Jumlah tersebut menyamai total pemenang berbeda sepanjang musim 2025, sementara masih ada 10 Grand Prix yang akan digelar pada paruh kedua musim.
Musim ini dibuka dengan dominasi Marco Bezzecchi yang memenangi tiga seri pertama bersama Aprilia Racing sebelum kemenangan berikutnya diraih Alex Marquez di Jerez.
Jorge Martin kemudian menjadi pemenang di Le Mans, disusul Fabio Di Giannantonio di GP Catalunya dan Marc Marquez di Balaton Park.
Marc Marquez kemudian menambah dua kemenangan lainnya pada paruh pertama musim, sedangkan Ai Ogura mencatat kemenangan perdana MotoGP di Assen.
Raul Fernandez melengkapi daftar tujuh pemenang setelah menjadi yang tercepat pada GP Inggris di Silverstone.
Kemenangan Fernandez juga memperpanjang catatan unik Silverstone karena 12 balapan terakhir di sirkuit tersebut selalu menghasilkan pemenang berbeda.
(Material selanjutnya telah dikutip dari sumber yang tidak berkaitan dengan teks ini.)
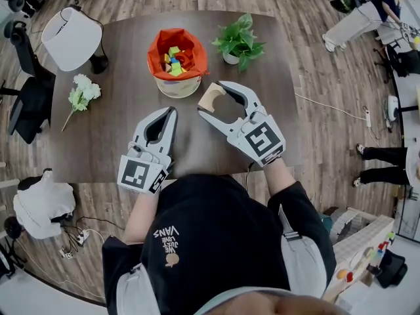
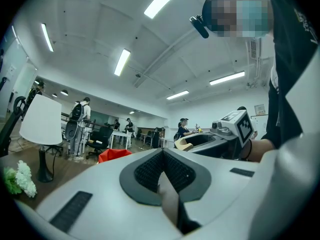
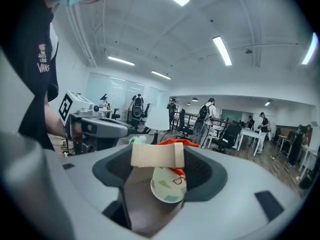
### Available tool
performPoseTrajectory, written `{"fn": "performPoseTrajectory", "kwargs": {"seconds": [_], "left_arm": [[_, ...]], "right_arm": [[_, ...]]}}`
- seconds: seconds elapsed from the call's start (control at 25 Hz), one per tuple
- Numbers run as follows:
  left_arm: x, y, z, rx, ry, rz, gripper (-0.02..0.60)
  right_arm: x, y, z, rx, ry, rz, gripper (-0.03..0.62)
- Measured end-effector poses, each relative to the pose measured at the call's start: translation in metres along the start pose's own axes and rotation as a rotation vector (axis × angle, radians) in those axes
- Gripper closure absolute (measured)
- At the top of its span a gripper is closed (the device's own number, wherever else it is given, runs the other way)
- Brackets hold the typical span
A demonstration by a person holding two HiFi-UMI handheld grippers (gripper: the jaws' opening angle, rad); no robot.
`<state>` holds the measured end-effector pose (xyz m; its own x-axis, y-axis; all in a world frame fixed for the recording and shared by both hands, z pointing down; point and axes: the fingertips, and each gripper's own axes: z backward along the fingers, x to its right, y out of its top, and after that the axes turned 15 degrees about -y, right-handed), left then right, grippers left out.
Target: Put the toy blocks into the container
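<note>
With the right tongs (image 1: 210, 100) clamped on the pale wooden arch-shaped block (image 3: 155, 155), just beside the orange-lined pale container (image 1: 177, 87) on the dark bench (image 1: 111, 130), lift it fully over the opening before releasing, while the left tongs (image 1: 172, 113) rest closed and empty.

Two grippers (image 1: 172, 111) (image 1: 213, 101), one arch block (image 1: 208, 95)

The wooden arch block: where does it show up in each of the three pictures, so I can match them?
Head view: the wooden block is mid-table, held in the tips of the right tool, just below the orange-lined bucket.
Left gripper view: small, right of centre, in that same tool.
Right gripper view: centre, spanning the jaws.
Shared landmark: the bucket.
</note>
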<state>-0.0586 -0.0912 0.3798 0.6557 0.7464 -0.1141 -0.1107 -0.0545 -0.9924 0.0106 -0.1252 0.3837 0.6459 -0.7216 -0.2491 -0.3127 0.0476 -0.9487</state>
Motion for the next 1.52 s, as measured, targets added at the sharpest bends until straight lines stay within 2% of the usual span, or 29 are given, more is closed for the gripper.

Persaingan perebutan gelar juga berlangsung ketat dengan Jorge Martin berada di posisi teratas klasemen setelah 12 Grand Prix.
Lima pembalap teratas hanya berjarak 45 poin, dengan Martin mengoleksi 240 poin, Marco Bezzecchi 209 poin, Ai Ogura 203 poin, Marc Marquez 200 poin, dan Fabio Di Giannantonio 199 poin.
Dengan 10 seri tersisa, peluang munculnya pemenang baru masih terbuka, termasuk bagi Pedro Acosta dan Francesco Bagnaia yang belum meraih kemenangan pada musim ini.
Fermin Aldeguer juga menjadi salah satu pembalap yang patut diperhatikan dalam persaingan untuk menambah daftar pemenang.
Jika tren tersebut berlanjut, MotoGP 2026 berpeluang melewati rekor sembilan pemenang berbeda dalam satu musim yang tercipta pada 2016.